LAS VEGAS – The Wizards’ season ended with a disappointing loss to the Indiana Pacers in Game 6 of the Eastern Conference semifinals, but to John Wall, the team has been winning ever since.
Wall, who has been a part of the franchise’s painful rise from laughingstock to respectability, believes the heightened expectations for next season are warranted and should be embraced. And after earning his first career all-star appearance and playoff berth last season, Wall aspires for much more as an encore.
“The Finals. All you can ask for now is the Finals,” Wall said from Team USA training camp in Las Vegas when asked for his goals for the upcoming season. “We’ve been to the second round. We know what it takes to win. We know what we need to do. We know everybody needs to get better individually, and I think [the front office] just did a great job of adding pieces, great veteran guys that know what it takes to win.”
This offseason, the Wizards brought back Coach Randy Wittman and center Marcin Gortat, lured free agent future Hall of Famer Paul Pierce, bolstered the front line with the additions of Kris Humphries and DeJuan Blair and watched Glen Rice Jr. and Otto Porter Jr. emerge as two of the standouts at NBA summer league. And this week, Wall and Bradley Beal are one of just two sets of teammates in the 20-man talent pool in Las Vegas vying for 12 roster spots on the FIBA World Cup.
“It’s a great sign for our team, for us continuing to grow and it’s just showing that we’re constantly getting better,” Beal said. “ We’re definitely going to be more than ready going into the season, and we’re definitely going to show up. Last year, we got a great taste of the playoffs, made it to the second round. We were this close from the Eastern Conference finals, so hopefully, that’ll be our goal this year is to get there and then we’ll see where it goes. We definitely want to get back to that second round, but we definitely want to take it one step at a time.”
The Wizards haven’t been to the Finals since 1979, before every player on the roster except Pierce and Andre Miller were born. But LeBron James’s decision to leave Miami for Cleveland after winning two NBA championships and making four consecutive trips to the NBA Finals helped created the most wide open Eastern Conference in several years. It also created a possible opening in the Southeast Division, which has been claimed only by teams from Florida since it was created in 2004-05.
“It helps us in our division, so we can get a top-three seed and homecourt advantage,” Wall said of James’s move to the Central Division. “We still got to battle it out with Charlotte, but we knew it was always going to be tough getting No. 1 in our division with Miami being at the top the whole time. We know they’re not the same team, but they’re still talented. We got great veteran guys that’s going to come in and push all of us.”
The Wizards won 44 games and advanced to the postseason for the first time since 2008,, but Wall believes that Pierce’s decision to come to Washington on a two-year deal was the clearest indication of how much the team has grown from when he arrived as the No. 1 overall pick in 2010. Wall admitted he was surprised when the 10-time all-star chose to continue his career with the Wizards.

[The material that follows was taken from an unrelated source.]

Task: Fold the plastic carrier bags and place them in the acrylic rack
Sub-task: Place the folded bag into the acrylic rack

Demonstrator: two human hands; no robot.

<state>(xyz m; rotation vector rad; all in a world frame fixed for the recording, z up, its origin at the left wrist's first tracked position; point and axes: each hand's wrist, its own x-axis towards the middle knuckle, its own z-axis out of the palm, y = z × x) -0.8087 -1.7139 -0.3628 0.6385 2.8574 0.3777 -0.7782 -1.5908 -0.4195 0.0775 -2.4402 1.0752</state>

“Yeah. I knew he was thinking about going to the Clippers and things like that, to be with Doc” Rivers, Wall said of Pierce. “He’s coming to us to see how the organization has changed, saying he wants to play with me and Brad. We feel like we’re a young team that’s developing and people are taking us more serious than the Wizards in the past. It’s a big honor to me.
“It’s tough to see both of the Trevors [Ariza and Booker] leave,” he continued, “but I think they did a great job of adding Paul Pierce and Kris Humphries, DeJaun Blair, signing Kev [Seraphin] back and seeing Otto and Glen at the summer league. That was pretty big.”
Wall lobbied hard for the Wizards to bring back Ariza, who left to sign a four-year, $32 million deal with the Houston Rockets. But he also understands that getting Pierce on a shorter deal will allow the Wizards to have more flexibility to pursue Kevin Durant when he becomes an unrestricted free agent in 2016.
Durant didn’t shut down the notion of possibly returning to play for his hometown team, and Wall views the next two seasons as the Wizards’ audition as a destination for talented players across the league that are interested in winning.
“I think, just anybody, they understand where we’re going,” Wall said. “Some people might call it a fluke year [last season] because everybody said the Eastern Conference wasn’t strong. I don’t think it’s a fluke when you take a team that’s been to the Eastern Conference finals two times in a row to Game 6 and you really think you could’ve beat them in that series but they had more experience. We just got to prove ourselves the next two years.”